# Campsites on the Algave



## olley (May 1, 2005)

Hi any recommends for sites on the Algave that we can get on in two weeks time? Or are they all likely to be full.

Olley


----------



## GreyGypsies (Dec 14, 2007)

Try Valverde near Lagos or Sagres Orbitur - the Sagres site is rarely full and is in a gorgeous setting


----------



## boringfrog (Sep 22, 2006)

Nice site that, but last time I was there a barking dog in an adjacent field kept us awake all night (and it rained) ! Plenty of free places to stay on the algarve too.


----------



## kezbea (Jan 5, 2008)

*Campsites on the Algarve*

we are in the Algarve at the momente and a lot of sites are closed but ther is room


----------



## Guest (Jan 5, 2008)

There is (or was the last time I was there) an informal camping place favoured mostly by Germans and Dutch, at the seaward entrance to the new marina at Albufiera. Drive right throught the marina complex off the dual carriageway from Albufiera to Vale de Parra Just follow the water, don't go up the hill and you will find yourself at the (new) fisherman's harbour. over looking the sea wall. Choose your spot and relax.

Tco


----------



## Don_Madge (May 1, 2005)

olley said:


> Hi any recommends for sites on the Algave that we can get on in two weeks time? Or are they all likely to be full.
> 
> Olley


Hi olley,

Some friends have just spent Christmas and New Year at http://www.turiscampo.com/EN/Index.html the site is a couple of miles west of Lagos on the "better" end of the Algarve.

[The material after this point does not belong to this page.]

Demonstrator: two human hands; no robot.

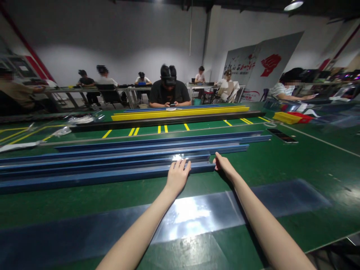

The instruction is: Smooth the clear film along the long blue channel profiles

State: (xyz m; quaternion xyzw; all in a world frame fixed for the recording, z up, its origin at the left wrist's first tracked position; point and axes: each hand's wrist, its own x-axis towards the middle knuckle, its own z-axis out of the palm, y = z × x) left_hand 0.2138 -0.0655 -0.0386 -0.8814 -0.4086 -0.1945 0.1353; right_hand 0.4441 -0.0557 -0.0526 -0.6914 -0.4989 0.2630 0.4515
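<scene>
On the green table (295,165), past the clear plastic strip (194,213), we are resting our left hand (179,174), fingers slightly spread, over the nearest blue channel (112,178), and our right hand (222,164) is touching its right end; whether it is pinching, we cannot tell. Other blue channels (230,149) are lying close behind, so by pushing unevenly we are perhaps risking knocking them askew.

The work surface (281,165) is green, marked with single and paired yellow stripes (186,127). The front channel profiles (112,177) are uniformly blue. Farther back are one black rail (174,121) and one yellow rail (197,111). The flat sheet (84,228) is blue-grey, whitish at mid-length. One yellow bin (286,117) adjoins one red bin (303,118).
</scene>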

It comes highly recomended.

Enjoy your trip.

Don


----------



## 101316 (Oct 9, 2006)

Hi Ollley,

I'm on the site at Olhao and as ever the sunny spots and for sure the larger RV spaces on the top end are all taken by longtermers that aren't about to move anytime soon. I'd avoid this one unless you want to be in the shade!!


----------